Kambiyo senetlerinin bedelsiz kalması halinde görünürde borçlu konumundaki kişi, borçlu olmadığını menfi tespit davası açarak ispat edebilir. Menfi tespit davası sonucunda verilen kararlar maddi anlamda kesin hüküm teşkil eder.
Kambiyo senetlerinde bedelsizlik nedeniyle açılan menfi tespit davası, Türk Borçlar Kanunu'ndaki sebepsiz zenginleşme hükümleri ile yakından ilişkilidir. Temel borç ilişkisinin herhangi bir sebeple mevcut olmaması ya da geçersiz olması, kambiyo senedinin geçerliliğini etkilemez. Kambiyo senetleri geçerliliğini korur.
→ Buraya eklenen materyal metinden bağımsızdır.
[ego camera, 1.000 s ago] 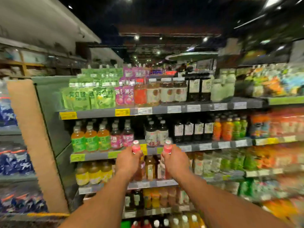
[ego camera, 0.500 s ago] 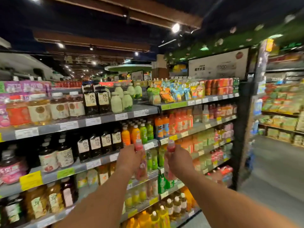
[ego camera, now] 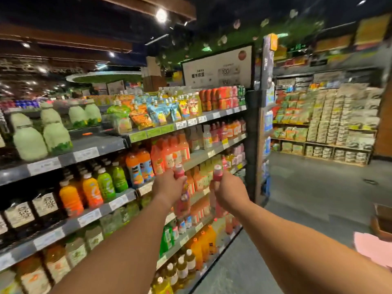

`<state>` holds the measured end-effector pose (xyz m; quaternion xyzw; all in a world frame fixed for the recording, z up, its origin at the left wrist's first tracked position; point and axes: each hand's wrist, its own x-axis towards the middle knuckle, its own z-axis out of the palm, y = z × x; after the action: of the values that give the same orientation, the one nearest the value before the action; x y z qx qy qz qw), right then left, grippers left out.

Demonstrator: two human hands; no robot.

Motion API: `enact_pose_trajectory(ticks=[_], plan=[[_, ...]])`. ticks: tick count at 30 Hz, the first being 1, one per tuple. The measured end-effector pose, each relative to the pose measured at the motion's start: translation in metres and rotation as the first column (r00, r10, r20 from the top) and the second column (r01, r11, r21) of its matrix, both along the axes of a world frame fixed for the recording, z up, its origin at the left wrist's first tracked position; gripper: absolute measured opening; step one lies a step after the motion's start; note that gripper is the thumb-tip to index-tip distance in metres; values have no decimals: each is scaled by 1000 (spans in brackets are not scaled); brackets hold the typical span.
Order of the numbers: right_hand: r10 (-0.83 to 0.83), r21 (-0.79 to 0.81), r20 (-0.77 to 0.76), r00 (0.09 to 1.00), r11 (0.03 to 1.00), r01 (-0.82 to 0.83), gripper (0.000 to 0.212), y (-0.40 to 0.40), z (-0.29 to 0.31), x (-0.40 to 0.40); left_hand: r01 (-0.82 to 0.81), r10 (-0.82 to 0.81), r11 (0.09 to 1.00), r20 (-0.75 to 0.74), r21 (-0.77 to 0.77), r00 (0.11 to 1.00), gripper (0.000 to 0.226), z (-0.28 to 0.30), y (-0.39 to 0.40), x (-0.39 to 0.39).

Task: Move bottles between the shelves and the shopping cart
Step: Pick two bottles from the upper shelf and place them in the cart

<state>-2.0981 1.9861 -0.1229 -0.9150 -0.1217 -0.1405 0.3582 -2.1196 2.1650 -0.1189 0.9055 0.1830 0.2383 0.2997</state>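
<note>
Two pink bottles are held upright at chest height, one in each fist. The left hand (ego camera: 169, 186) is wrapped round the neck of the left bottle (ego camera: 182, 194), whose pink cap stands clear above the knuckles and whose body hangs below the fist. The right hand (ego camera: 228, 193) is closed the same way round the right bottle (ego camera: 217, 177); only its cap and shoulder are seen, the rest being hidden behind the hand.

Over the last second the view has been swung to the right. The dark tea bottles and green pouches that were faced squarely then are now pushed to the left edge, and the end post (ego camera: 253, 145) of the shelves (ego camera: 212, 152) and the open aisle floor (ego camera: 307, 198) beyond it are brought into sight. The grips and the spacing of the two bottles are kept as they were, and the arms are held out at the same reach.

This is read as a turn away from the shelf with both bottles in hand, so the carry towards the cart seems to be under way. No cart is seen in the view, so its place cannot be told. Neither bottle is touching any shelf edge.
</note>
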Motion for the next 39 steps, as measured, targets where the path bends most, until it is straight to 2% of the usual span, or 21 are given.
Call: enact_pose_trajectory(ticks=[8, 18, 32, 36, 39], plan=[[-60, 47, -30, 998, 997, 61, 8, -68, -5, 141, 90, -90, 995, -3, 40, 996, 27, 1, -68, 147], [66, -15, -48, 997, 998, -67, 27, -127, -13, 358, -31, 29, 998, -40, -53, 999, 30, -17, -135, 339], [147, -67, -68, 987, 986, -152, 29, -96, -52, 630, -64, 62, 996, -39, -55, 997, 26, -41, -117, 608], [152, -30, -40, 988, 988, -153, 30, -85, -47, 705, -96, 96, 995, 0, -38, 995, 25, -33, -104, 678], [162, 68, 6, 987, 984, -162, 31, -69, -35, 747, -135, 138, 990, 69, -49, 988, 25, -24, -93, 712]])
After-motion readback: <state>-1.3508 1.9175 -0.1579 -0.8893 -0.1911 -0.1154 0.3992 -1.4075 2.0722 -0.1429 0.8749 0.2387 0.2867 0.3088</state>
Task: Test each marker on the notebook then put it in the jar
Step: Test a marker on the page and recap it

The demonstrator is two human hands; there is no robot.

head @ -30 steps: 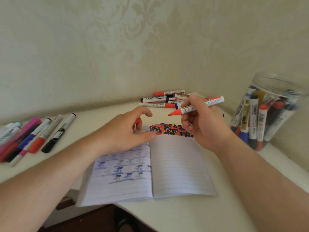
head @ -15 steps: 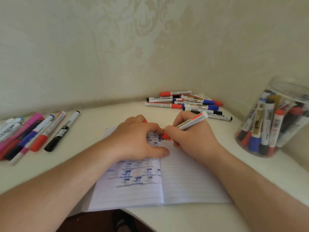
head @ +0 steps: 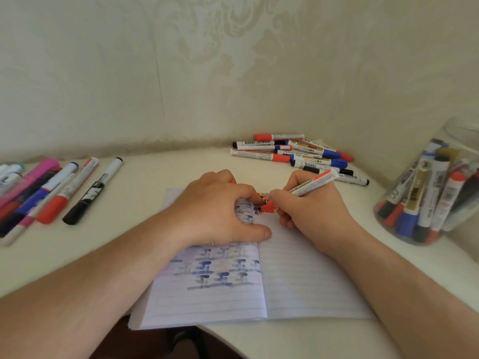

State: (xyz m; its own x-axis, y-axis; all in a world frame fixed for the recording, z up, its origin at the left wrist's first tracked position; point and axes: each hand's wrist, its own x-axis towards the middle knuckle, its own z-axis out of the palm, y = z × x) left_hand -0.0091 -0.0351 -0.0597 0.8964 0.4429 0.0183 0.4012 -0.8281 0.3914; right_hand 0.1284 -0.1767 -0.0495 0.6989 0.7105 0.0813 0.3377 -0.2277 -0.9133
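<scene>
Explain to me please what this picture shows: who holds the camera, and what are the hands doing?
Nobody holds it. The camera sits on the person's head and looks down, so both arms enter from below. The right hand grips a red marker with its tip on the open notebook. The left hand presses the left page flat and seems to hold something red, probably the cap. On the white table lie two groups of markers, left and at the back. The clear jar on the right holds more.

The right hand [head: 311, 213] hides the red marker's [head: 315, 183] tip.
</scene>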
Bedel yahut bedelsiz kelimesi, mevzuatta tanım olarak açıkça yer almamış olsa da Türk Ceza Kanunu'nun 156. md'de; "Bedelsiz Senedin Kullanılması" suçu düzenlenmiştir. TCK'nın bedelsiz senedin kullanılmasını suç olarak kabul ettiği işbu maddede bedelsiz senedin kullanılması suç olarak düzenlenmiştir.
Kitapta kambiyo senetlerinde bedelsizliğe dayalı olarak açılan menfi tespit davasına, menfi tespit davasında hukuki yarar koşuluna, davanın taraflarına, dava şartı arabuluculuk konusuna, davada ispat yükü ve araçlarına, davadaki yargılama usulüne, davanın hüküm ve sonuçlarına, menfi tespit davasının istirdat davasına dönüşmesine, menfi tespit davasının kıymetli evrakın zıyai ve iptali davasından farklarına, bedelsiz senedi kullanma suçunun güveni kötüye kullanma suçu ile karşılaştırılmasına, suçun maddi-manevi unsurlarına, kovuşturma-yaptırım sürecine ve bu konuda Yargıtay'ın görüşlerine değinilmiştir.